Portrait of Bundles of Panda Joy by National Geographic
I have to stop reading the news. It's all getting too much, emotionally, when one had barely recovered from the tension and excitement of that Other Birth.
Now I learn that Tian Tian, the Giant Panda up there in Edinburgh (rented out from the Chinese Government), may be pregnant.
She is moody, off her food, and won't cooperate about having a scan.
Well, fair enough.
Many of us will be able to recall the nausea, the tiredness, the mood swings, but few of us will have had to face the indignities suffered by Tian Tian.
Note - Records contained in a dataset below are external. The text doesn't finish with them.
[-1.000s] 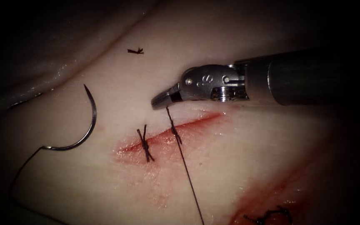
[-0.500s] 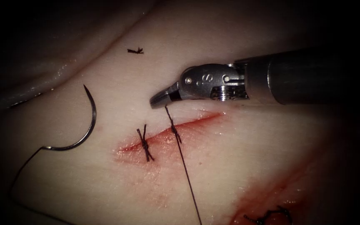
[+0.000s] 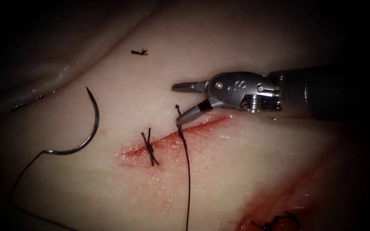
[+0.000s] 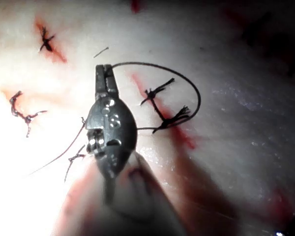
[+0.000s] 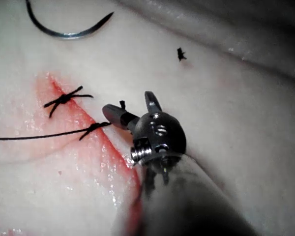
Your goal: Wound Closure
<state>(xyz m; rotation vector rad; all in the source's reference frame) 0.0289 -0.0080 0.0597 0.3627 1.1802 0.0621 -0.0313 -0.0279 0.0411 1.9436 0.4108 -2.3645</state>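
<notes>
Needle (image 3: 97,117) lay free on the tissue (image 3: 236,171), well to the left of the cut (image 3: 193,128). No tool held it and no part of it was in the tissue. I judge it was parked there so that its point stayed away from the work at the cut.

The right pincer (image 3: 176,105) came in from the right, on the far side of the cut, with its jaws wide apart and nothing between them gripped. The short upright end of the thread (image 3: 188,179) stood just beside its lower jaw, above the second stitch (image 3: 180,137). It seemed that the open jaws were set about this end on purpose. A finished knot (image 3: 149,147) crossed the cut more to the left, and a small cut end of thread (image 3: 139,52) lay far off on the tissue.

The left pincer (image 4: 104,73) had its jaws narrow, closed together. A loop of thread (image 4: 196,98) started close to its tip, but whether it was pinched there was hard to make out.

The long thread ran off the near edge, and the thread from the needle's tail went into the dark at the left, so I could not tell if they were one piece. Red fluid (image 3: 275,201) at the near right was half in shadow.
</notes>
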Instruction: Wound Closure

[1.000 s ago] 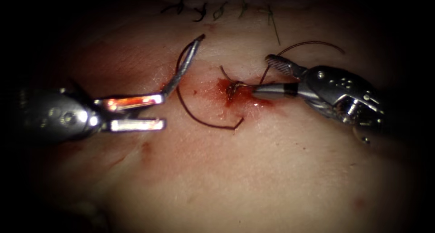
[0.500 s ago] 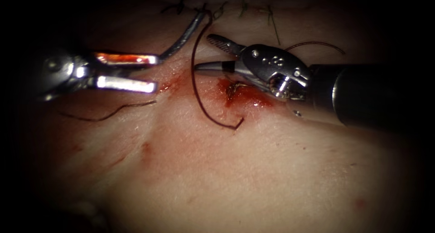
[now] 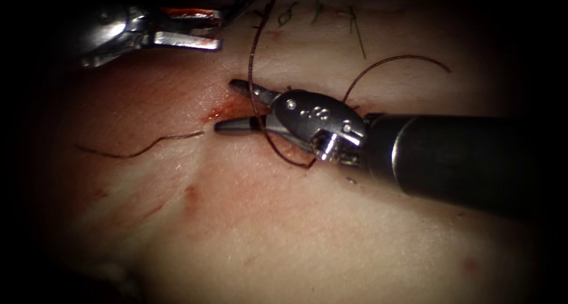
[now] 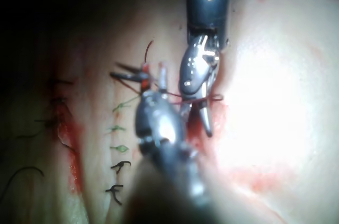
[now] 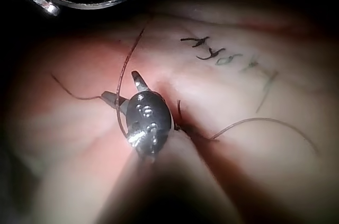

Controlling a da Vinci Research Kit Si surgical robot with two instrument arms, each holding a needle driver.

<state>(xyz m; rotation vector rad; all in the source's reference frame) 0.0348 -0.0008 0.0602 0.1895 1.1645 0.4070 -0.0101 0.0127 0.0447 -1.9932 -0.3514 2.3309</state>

Public artificial insemination by different donors, endless speculation about our partner's abilities, doubts about our own capabilities. People are already questioning her mothering skills, and foster parents are lined up before pregnancy is confirmed.And if she does give birth her offspring will belong to the People's Republic of China and will be returned there at the age of two.
I wouldn't co-operate either.
But there is huge money in panda production.
If Giant Pandas find it so uncongenial to reproduce that they can't or won't, perhaps we should try to see things from their viewpoint?
Are they telling us that they don't want to be in zoos? Could it be as simple as that?
Do they reproduce when left well alone, free-range in their bamboo forests?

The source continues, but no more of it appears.